__YOUR TASK__: Each line of the entries below that holds "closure" is needed, copied in full.

-------- RECORD EXCERPTS --------

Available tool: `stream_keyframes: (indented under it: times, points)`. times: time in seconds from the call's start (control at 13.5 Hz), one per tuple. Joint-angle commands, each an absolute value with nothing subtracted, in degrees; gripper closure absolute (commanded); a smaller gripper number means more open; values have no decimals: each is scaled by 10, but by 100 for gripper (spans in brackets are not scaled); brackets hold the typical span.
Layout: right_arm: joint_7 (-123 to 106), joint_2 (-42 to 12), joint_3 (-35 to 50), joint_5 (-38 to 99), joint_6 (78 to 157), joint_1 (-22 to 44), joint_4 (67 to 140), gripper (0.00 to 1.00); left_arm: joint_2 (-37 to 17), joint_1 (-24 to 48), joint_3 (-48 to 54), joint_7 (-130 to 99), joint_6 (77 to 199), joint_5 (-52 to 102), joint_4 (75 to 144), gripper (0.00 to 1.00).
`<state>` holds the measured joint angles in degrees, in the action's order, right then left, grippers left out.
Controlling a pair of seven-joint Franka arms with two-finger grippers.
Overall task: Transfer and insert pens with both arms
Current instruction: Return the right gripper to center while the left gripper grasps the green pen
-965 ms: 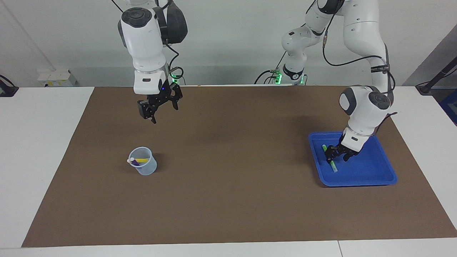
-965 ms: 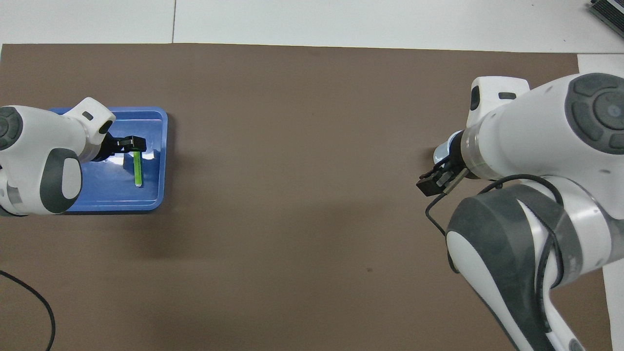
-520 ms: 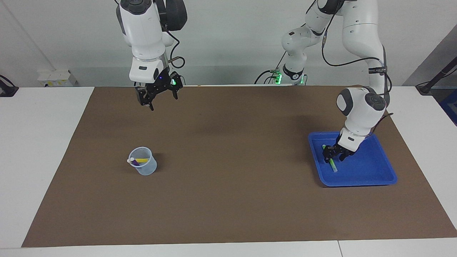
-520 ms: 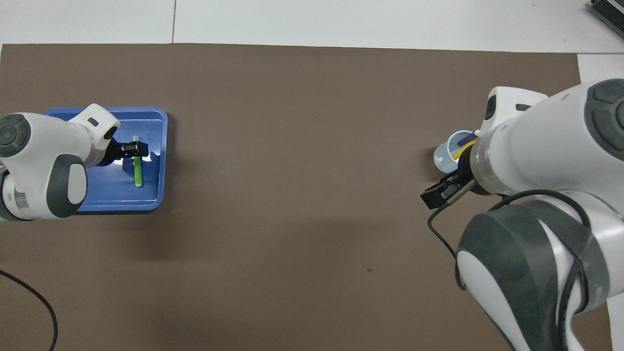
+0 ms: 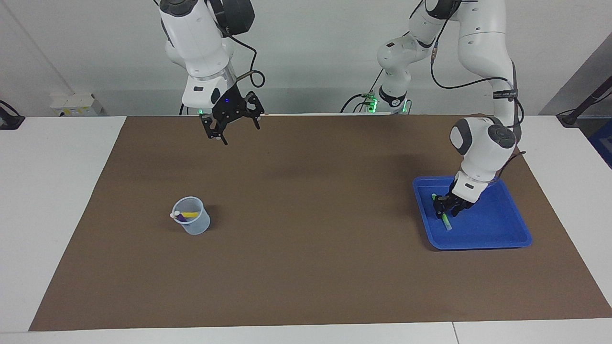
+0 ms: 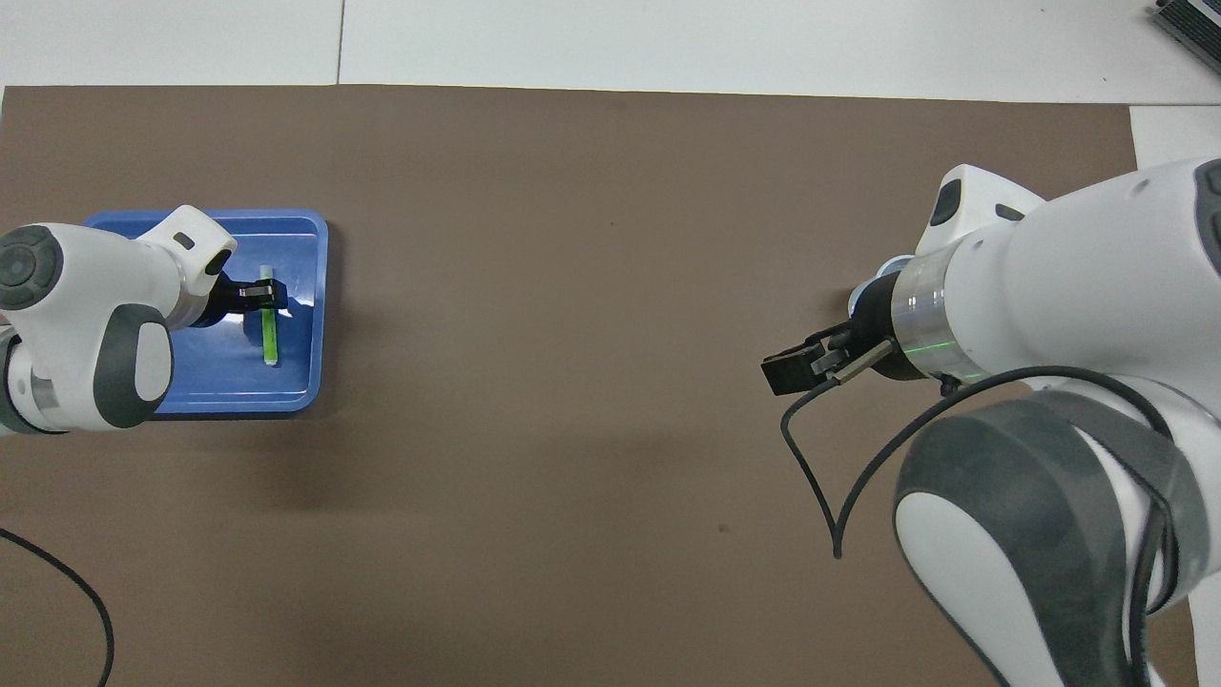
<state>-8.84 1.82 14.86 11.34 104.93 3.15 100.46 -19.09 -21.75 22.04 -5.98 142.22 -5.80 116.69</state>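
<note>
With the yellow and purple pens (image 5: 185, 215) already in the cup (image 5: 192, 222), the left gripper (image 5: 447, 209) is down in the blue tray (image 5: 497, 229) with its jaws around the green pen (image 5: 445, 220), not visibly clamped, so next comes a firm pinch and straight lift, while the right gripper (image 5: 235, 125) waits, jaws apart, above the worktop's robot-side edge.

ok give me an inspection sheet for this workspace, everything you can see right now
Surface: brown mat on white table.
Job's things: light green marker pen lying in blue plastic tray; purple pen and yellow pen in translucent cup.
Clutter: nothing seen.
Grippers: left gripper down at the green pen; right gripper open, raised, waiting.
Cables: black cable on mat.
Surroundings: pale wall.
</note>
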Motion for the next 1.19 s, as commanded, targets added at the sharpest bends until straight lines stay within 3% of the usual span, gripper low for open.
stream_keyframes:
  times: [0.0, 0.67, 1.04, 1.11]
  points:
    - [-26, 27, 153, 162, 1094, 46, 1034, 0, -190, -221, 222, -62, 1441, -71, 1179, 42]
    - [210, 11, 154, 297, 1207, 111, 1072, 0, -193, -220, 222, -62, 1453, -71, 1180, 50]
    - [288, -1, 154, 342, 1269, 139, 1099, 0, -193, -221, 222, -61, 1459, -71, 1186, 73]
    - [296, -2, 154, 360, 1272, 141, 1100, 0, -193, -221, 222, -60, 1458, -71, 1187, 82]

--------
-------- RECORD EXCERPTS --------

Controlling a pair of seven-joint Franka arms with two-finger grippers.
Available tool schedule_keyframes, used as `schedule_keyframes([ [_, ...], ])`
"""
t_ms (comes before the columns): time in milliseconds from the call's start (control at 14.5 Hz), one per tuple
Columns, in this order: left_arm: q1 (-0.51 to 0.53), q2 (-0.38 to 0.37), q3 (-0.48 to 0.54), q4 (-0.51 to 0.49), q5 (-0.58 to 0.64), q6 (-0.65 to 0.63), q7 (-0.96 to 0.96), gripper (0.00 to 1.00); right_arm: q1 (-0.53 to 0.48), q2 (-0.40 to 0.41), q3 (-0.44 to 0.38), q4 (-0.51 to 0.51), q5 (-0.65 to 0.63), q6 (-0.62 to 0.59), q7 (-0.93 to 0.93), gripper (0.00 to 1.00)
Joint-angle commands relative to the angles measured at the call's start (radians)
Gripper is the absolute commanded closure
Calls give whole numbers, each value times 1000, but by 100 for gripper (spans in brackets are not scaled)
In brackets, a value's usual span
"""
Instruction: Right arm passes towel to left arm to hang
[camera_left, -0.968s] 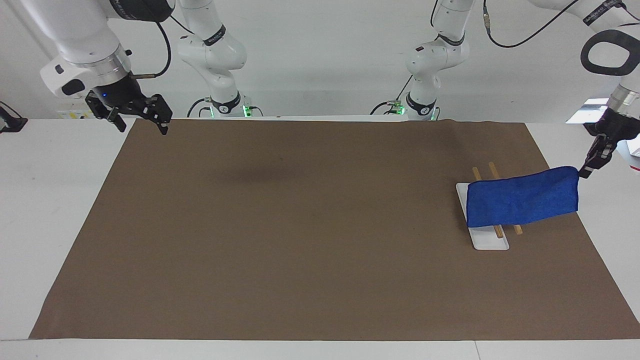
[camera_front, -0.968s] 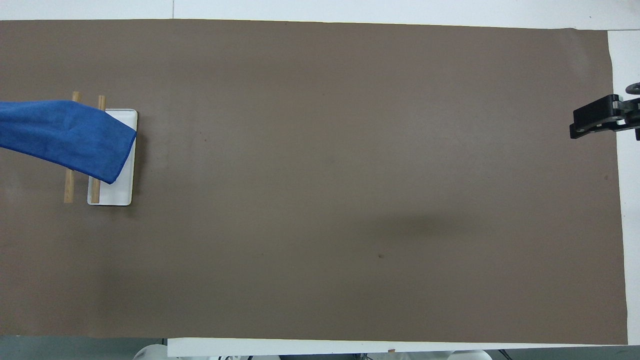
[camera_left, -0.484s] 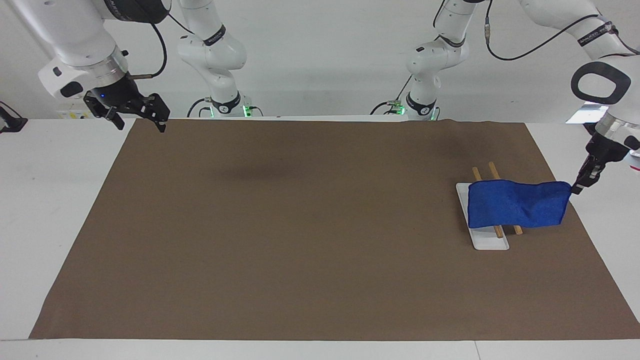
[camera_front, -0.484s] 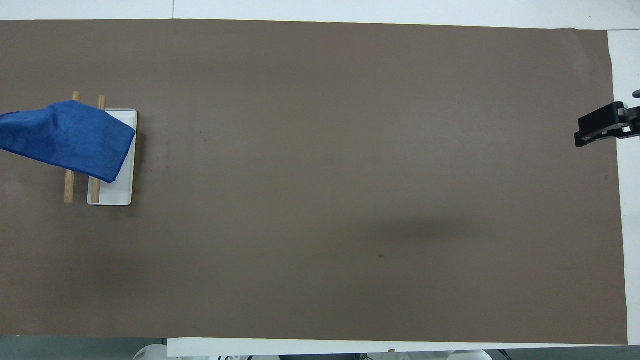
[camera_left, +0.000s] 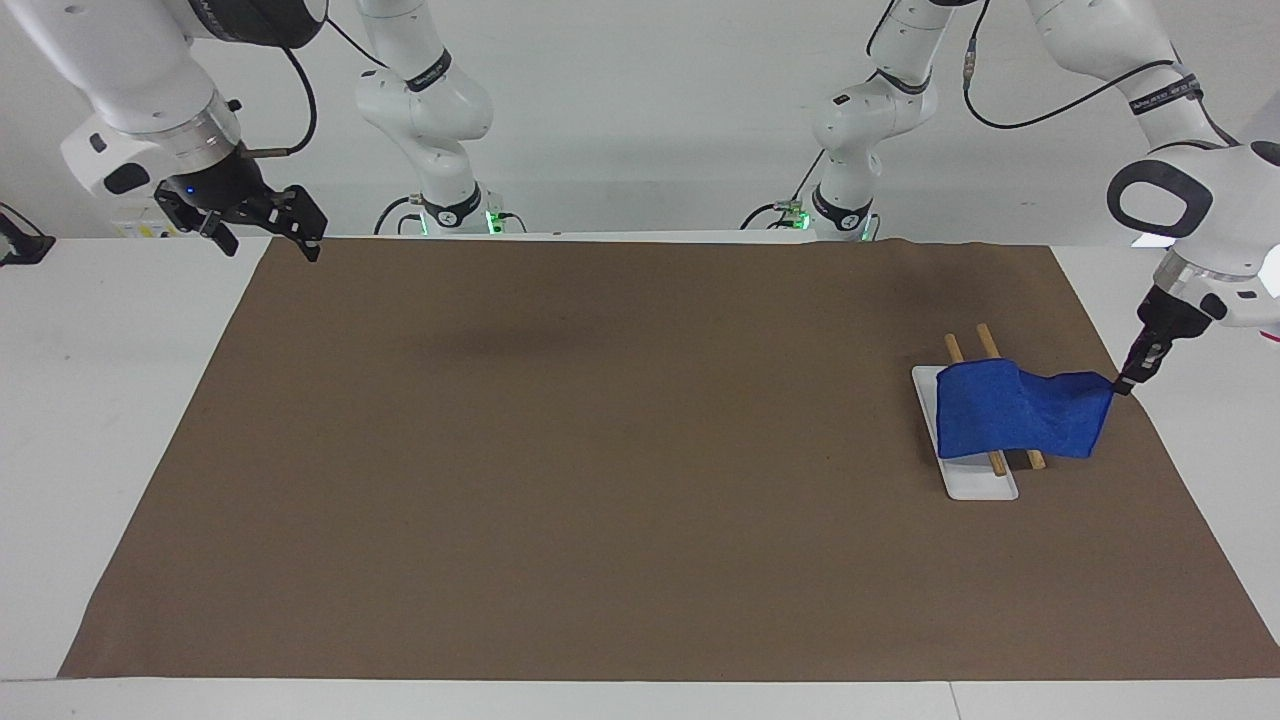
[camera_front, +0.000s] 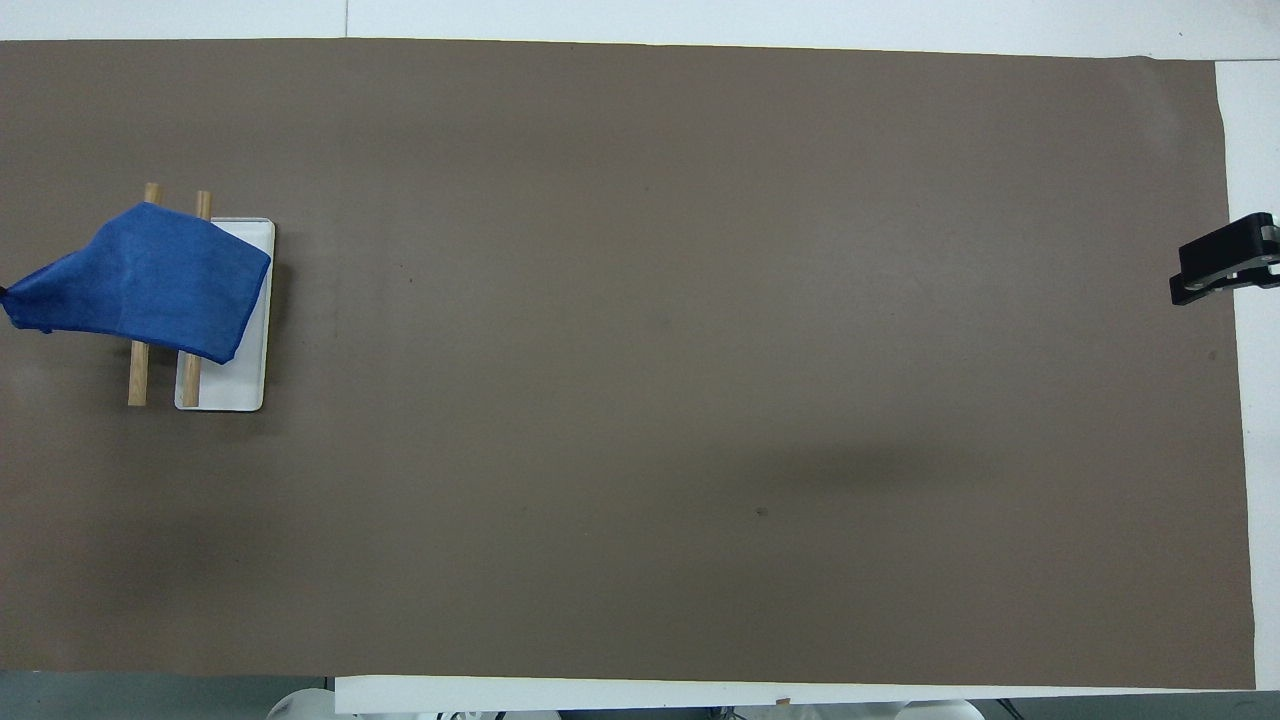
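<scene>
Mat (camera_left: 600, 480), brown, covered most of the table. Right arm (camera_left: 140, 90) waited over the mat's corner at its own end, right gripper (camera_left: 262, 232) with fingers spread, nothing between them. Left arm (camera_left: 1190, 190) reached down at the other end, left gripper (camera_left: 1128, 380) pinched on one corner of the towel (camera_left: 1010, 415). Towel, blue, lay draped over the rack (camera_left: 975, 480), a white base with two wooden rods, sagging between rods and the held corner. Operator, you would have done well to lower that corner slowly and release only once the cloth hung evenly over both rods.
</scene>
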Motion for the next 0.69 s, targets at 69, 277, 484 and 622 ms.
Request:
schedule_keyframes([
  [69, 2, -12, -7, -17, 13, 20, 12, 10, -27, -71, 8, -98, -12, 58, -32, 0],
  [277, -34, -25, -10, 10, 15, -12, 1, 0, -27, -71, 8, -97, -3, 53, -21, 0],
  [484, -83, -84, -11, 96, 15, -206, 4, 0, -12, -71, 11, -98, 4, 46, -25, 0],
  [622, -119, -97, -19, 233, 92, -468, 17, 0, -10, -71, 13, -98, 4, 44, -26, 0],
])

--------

__RESULT OF THE TASK__:
Available tool: `stream_keyframes: (indented under it: times, points)`. times: time in seconds from the call's start (control at 13.5 Hz), one per tuple. Joint-angle commands, each an absolute value with nothing subtracted, in degrees; gripper closure absolute (commanded); a smaller gripper number means more open; values have no decimals: each is scaled by 10, but by 100 for gripper (spans in brackets are not scaled); brackets hold the typical span.
Gripper is the absolute commanded closure

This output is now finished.